┌─ Recorded information

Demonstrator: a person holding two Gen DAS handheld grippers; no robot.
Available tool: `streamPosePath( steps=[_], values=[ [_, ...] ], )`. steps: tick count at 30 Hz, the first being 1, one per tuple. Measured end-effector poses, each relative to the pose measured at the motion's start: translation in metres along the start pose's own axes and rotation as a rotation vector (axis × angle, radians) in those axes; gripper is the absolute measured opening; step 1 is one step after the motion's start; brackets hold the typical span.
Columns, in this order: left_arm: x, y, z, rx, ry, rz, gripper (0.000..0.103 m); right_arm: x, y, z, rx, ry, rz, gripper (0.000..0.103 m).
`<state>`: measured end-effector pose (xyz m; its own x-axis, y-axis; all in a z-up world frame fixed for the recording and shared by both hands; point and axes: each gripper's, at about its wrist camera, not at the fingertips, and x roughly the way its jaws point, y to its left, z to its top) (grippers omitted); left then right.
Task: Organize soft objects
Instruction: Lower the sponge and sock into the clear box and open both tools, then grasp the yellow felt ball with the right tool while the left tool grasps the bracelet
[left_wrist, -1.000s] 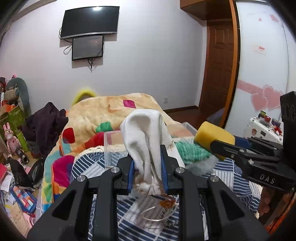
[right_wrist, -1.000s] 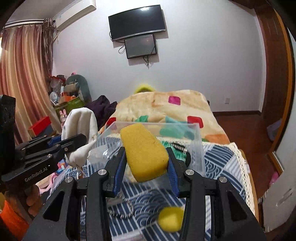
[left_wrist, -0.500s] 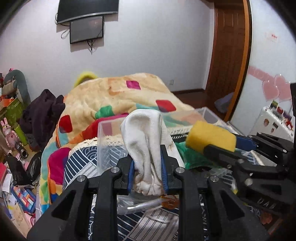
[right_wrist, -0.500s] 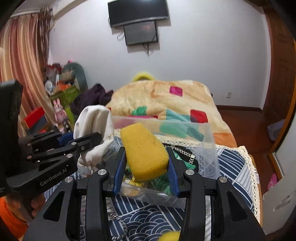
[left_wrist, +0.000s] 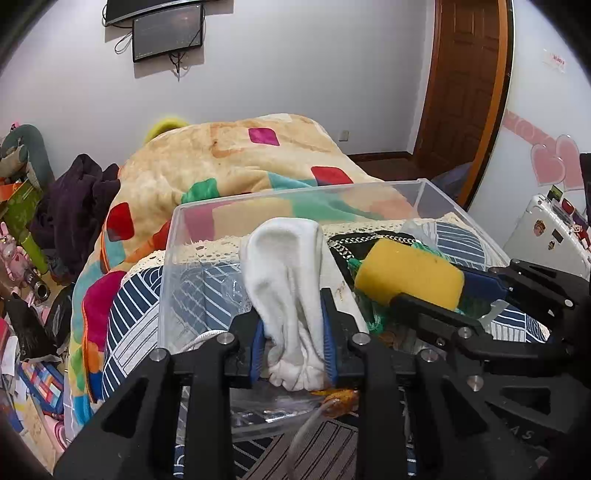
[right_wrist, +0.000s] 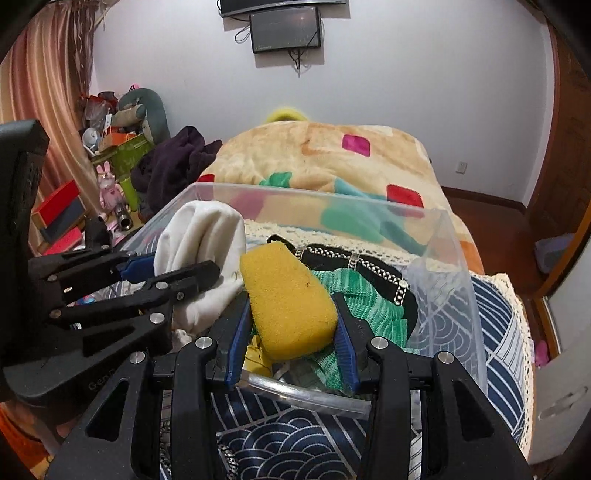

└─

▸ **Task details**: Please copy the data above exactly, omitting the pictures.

▸ **Problem solution**:
Demonstrator: a person holding two Gen DAS handheld grippers; no robot.
Available tool: `streamPosePath( steps=[_], values=[ [_, ...] ], )`. steps: tick count at 30 Hz, the first being 1, one per tuple. Measured end-effector poses, each relative to the pose measured at the motion's start: translation in metres along the start pose's own axes and rotation as a rotation vector (axis × angle, radians) in those axes; gripper is the absolute measured opening; step 1 is one step after the motion's start; brackets hold the typical span.
Columns, in this order: left_arm: x, y, z, rx, ry, rz, gripper (0.000..0.103 m); right_arm: x, y, z, rx, ry, rz, gripper (0.000..0.103 m).
`<state>`: measured end-effector pose (xyz m; its own x-axis, y-axis; all in a z-up world frame fixed for the recording and shared by both hands; point and axes: each gripper's, at about its wrist camera, not at the fingertips, and x roughly the way its jaws point, y to its left, z to its top) (grippers omitted); left then right.
Task: Organize soft objects
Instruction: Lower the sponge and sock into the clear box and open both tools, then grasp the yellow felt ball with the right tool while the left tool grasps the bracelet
[left_wrist, -1.000s] 
[right_wrist, -1.000s] 
[left_wrist, -0.500s] 
[right_wrist, -0.500s] 
[left_wrist, +0.000s] 
[right_wrist, +0.000s] 

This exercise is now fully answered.